Research Paper Volume 10, Issue 12 pp 4188—4196
Fluoxetine-mediated inhibition of endoplasmic reticulum stress is involved in the neuroprotective effects of Parkinson’s disease
- 1 Key-Disciplines Laboratory Clinical Medicine Henan, Department of Neurology, the First Affiliated Hospital of Zhengzhou University, Zhengzhou 450052, Henan Province, China
- 2 Department of Ophthalmology, the First Affiliated Hospital of Zhengzhou University, Zhengzhou 450052, Henan Province, China
Received: September 10, 2018 Accepted: December 6, 2018 Published: December 24, 2018
https://doi.org/10.18632/aging.101716How to Cite
Copyright: Peng et al. This is an open‐access article distributed under the terms of the Creative Commons Attribution License (CC BY 3.0), which permits unrestricted use, distribution, and reproduction in any medium, provided the original author and source are credited.
Abstract
Background: Accumulating evidence suggests that Fluoxetine (FLX), an anti-depressant drug, has broad neurobiological functions and neuroprotective effects in central nervous system injury, but its roles in Parkinson's disease (PD) remain unclear. In this study, we aimed to evaluate whether fluoxetine attenuates rotenone-induced neurodegeneration in PD.

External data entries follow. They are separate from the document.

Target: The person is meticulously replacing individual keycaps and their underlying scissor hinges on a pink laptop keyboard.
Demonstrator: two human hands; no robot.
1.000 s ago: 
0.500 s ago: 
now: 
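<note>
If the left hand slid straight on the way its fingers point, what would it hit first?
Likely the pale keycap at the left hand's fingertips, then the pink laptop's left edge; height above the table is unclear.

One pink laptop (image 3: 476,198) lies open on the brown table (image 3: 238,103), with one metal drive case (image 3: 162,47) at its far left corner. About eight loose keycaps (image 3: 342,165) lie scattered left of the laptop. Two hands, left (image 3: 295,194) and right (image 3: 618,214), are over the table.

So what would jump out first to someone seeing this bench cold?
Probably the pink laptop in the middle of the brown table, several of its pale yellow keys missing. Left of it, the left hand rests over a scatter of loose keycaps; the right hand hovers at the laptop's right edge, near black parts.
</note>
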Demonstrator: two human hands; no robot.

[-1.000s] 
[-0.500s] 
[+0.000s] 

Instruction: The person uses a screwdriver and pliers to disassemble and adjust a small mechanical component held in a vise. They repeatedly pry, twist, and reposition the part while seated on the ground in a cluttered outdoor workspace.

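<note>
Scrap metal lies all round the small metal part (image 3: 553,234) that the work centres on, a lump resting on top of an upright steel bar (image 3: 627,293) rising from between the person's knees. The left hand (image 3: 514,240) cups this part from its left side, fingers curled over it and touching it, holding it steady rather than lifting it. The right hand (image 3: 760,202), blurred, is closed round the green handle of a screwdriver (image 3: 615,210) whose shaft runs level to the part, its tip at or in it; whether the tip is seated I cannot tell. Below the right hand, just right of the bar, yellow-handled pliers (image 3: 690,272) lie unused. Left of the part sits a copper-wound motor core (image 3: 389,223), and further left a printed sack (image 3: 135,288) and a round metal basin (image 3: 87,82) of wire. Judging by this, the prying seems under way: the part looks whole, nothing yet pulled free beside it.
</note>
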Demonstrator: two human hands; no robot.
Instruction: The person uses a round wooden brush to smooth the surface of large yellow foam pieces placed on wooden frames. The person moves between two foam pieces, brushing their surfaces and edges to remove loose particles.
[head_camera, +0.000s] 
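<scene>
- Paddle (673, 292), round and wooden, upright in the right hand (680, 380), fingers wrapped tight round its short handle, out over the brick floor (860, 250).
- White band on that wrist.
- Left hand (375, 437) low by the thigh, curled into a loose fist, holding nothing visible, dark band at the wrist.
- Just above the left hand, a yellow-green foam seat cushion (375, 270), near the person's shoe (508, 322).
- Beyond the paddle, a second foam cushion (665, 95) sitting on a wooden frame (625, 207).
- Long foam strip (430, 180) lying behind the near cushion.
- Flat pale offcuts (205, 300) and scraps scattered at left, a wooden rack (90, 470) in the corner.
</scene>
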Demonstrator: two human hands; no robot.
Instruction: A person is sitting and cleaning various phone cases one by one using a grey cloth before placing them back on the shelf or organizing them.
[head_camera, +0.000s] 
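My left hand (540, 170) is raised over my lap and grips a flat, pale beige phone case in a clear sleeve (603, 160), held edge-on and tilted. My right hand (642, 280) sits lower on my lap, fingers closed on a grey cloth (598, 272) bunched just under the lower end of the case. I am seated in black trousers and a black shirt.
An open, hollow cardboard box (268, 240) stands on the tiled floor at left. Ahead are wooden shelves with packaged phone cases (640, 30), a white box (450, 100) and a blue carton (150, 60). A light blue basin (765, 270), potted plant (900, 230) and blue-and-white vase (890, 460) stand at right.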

Methods: Male Sprague-Dawley rats were randomly allocated to control, rotenone-treated, rotenone + FLX-treated and FLX-treated groups. Behavioral tests including open field behavioral test and catalepsy measurement were taken to evaluate neurological behavioral measurements. Apoptosis was detected by TUNEL assay. Endoplasmic reticulum (ER)-related gene expressions were detected by qRT-PCR and western blot. Immunohistochemistry was performed to assess dopaminergic neuronal degeneration.
Results: We demonstrated that pretreatment with FLX (10.0 mg/kg, i.p.) significantly ameliorated the catalepsy symptom and increased locomotor activity. In addition, FLX markedly reversed the loss of dopaminergic neurons and suppressed the X‑box‑binding protein 1 (XBP1)/caspase-3-activated ER stress. Furthermore, FLX inhibited rotenone-mediated neurodegeneration through caspase-3-mediated neuronal apoptosis.
Conclusion: Taken together, our findings indicate that FLX has beneficial neuroprotective effects in PD and FLX might be a potential therapeutic agent for the treatment of PD. In light of its favorable properties, FLX should be evaluated in the treatment of PD as well as related neurologic disorders.